Расставив по клеткам крохотные костяные фигурки дорожных шахмат, испанец принялся с интересом слушать рассказ Эшера о визите в Охранное отделение.
– Неудивительно, что «птенцы» Голенищева так встревожены, – пробормотал он, выслушав все до конца. – Ведь нас, вампиров, все эти слухи, витающие среди бедноты, весьма и весьма нервируют. Подобная паника вполне может не только взбудоражить полицию, но вылиться в погромы и бунты. К примеру, из парижского гнезда Революции не пережил ни один, и это отнюдь не случайность. И даже если дело не дойдет до погромов, бедняки, наслушавшись подобных сказок, начинают приглядывать друг за дружкой гораздо внимательнее, да и сами держатся куда осторожнее прежнего. Когда по улицам Лондона рыскал этот убийца шлюх, окрещенный газетчиками Потрошителем, лондонским кабатчикам и портовым докерам пришло в головы, что у него наверняка где-то имеется «логово». Сбиваясь в большие группы, они принялись проявлять крайне навязчивый интерес к подвалам пустующих зданий, не говоря уж об особняках, хозяева коих не выходили за порог днем.

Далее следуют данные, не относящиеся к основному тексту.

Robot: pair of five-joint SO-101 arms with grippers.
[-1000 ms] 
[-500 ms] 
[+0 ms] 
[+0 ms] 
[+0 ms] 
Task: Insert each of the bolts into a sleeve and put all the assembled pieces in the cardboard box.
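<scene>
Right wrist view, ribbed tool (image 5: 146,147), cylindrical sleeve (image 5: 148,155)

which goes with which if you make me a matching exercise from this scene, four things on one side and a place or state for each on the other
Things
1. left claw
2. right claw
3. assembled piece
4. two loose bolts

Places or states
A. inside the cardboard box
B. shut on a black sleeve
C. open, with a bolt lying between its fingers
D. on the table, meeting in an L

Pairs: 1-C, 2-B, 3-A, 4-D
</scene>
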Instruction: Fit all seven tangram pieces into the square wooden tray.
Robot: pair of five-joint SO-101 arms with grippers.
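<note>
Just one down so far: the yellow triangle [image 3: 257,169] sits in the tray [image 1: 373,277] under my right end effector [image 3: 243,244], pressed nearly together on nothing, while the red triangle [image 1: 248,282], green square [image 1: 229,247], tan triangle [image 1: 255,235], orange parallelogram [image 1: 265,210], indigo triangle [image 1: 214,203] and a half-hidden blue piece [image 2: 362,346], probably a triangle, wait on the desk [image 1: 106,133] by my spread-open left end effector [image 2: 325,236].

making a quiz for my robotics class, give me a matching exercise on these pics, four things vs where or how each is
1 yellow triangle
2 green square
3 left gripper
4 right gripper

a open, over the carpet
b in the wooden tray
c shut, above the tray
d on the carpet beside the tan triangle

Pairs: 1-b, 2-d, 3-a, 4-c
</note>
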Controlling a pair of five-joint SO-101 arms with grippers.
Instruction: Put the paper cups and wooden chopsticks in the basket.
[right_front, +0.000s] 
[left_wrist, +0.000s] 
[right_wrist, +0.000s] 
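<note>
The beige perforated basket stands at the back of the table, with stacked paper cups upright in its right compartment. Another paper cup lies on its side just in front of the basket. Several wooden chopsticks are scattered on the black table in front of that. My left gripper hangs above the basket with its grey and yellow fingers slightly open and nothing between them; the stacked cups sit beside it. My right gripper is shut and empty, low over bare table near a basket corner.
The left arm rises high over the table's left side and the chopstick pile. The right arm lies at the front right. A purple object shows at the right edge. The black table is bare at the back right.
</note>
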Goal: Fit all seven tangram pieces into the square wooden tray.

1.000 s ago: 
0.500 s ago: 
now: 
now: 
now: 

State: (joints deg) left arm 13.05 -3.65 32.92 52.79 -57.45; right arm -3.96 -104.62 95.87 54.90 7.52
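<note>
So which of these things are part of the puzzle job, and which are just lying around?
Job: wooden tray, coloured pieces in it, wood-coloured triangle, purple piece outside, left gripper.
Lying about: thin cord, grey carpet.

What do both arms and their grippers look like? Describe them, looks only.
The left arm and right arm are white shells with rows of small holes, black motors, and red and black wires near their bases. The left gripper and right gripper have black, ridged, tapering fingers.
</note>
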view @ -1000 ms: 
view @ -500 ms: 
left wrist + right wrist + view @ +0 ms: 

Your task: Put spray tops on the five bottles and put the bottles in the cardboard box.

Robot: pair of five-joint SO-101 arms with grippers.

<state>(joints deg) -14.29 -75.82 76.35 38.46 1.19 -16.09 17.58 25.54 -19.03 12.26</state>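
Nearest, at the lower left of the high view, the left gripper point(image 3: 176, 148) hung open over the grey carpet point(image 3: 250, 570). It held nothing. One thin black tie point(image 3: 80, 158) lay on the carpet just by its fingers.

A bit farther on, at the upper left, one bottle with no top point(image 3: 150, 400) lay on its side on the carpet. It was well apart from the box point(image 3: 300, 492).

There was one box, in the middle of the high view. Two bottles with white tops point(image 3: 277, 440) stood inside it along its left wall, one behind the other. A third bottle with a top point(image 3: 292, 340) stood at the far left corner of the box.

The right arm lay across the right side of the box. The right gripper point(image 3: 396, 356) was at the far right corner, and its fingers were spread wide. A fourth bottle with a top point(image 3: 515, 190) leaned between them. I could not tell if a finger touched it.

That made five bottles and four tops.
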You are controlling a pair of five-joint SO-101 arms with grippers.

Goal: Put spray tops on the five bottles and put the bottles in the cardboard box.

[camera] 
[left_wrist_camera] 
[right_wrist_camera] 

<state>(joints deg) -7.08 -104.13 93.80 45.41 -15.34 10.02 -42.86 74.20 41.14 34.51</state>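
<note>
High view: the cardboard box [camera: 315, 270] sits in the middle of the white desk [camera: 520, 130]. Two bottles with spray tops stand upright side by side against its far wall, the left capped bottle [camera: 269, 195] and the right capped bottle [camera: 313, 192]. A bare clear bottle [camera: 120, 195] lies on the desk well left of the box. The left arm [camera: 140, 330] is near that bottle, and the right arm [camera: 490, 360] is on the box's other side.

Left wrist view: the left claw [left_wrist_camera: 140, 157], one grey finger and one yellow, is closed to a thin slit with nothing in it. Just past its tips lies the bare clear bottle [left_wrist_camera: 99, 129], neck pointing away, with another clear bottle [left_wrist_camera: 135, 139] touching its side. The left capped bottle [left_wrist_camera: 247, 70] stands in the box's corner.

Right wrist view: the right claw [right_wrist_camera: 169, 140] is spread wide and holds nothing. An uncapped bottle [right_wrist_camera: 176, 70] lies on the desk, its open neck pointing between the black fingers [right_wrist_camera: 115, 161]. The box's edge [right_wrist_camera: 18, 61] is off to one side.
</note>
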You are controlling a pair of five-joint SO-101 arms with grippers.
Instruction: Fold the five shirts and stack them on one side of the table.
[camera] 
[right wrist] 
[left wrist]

Эшер отвернулся от непроглядно-темной бездны за оконным стеклом.
– Тогда мне даже странно, отчего вы и ваши собратья не позаботились призвать Милягу Джека к порядку.
– Мы и позаботились.
Поправив узорчатый матовый абажур светильника над узким столом купе, Исидро двинул вперед коня – подобно всем прочим фигуркам, невероятно древнего, испанской работы, из крашеной слоновой кости. Как ни забавно, играл он исключительно черными.
– Какое отношение пропавшие дети – и, кстати сказать, та сгоревшая девушка, вампир, о которой Голенищев не удосужился мне сообщить, – имеют к нашему германскому ученому другу, я сказать не могу. Ясно одно: положение в Петербурге весьма и весьма нестабильно.
– А не может ли вампир, или даже несколько, жить в Петербурге без ведома Голенищева?
– Только если он не охотится. А если вампир не намерен охотиться, зачем ему рисковать, зачем ехать в другой город?
– Ну, скажем, для встречи с доктором.
Коня из расставленной Исидро ловушки Эшер увел, но, оглядев доску, с раздражением понял: через три хода ему объявят мат, и с этим ровным счетом ничего не поделаешь.
– Голенищев сообщил мне, что хозяин Москвы из древней русской знати, – продолжал Исидро. – Молчанов… замшелый бородач, как аттестовал его граф. В наши дни он отдал поместья на откуп приказчикам, а сам живет в Москве, хотя, по словам Голенищева, порой проводит недельку-другую на отчих землях, спит в древней часовне, а арендаторов пальцем не трогает и даже не показывается им на глаза. Чаю выпьете?
В купе, постучавшись, заглянул бородатый, сгорбленный человек невысокого роста, по годам годившийся Эшеру в отцы, с подносом, уставленным исходящими паром стаканами. Исидро бросил старику два рубля сверх запрошенного и принял его благословения, нисколько не изменившись в лице.
– А крестьяне даже не подозревают, что их барон – тот же человек, на которого работали их отцы и деды, – продолжил вампир, после того как служитель затворил за собою дверь. – Однако он на свои средства содержит в имении школу с учителем и не скупится на приданое для деревенских девиц, выходящих замуж.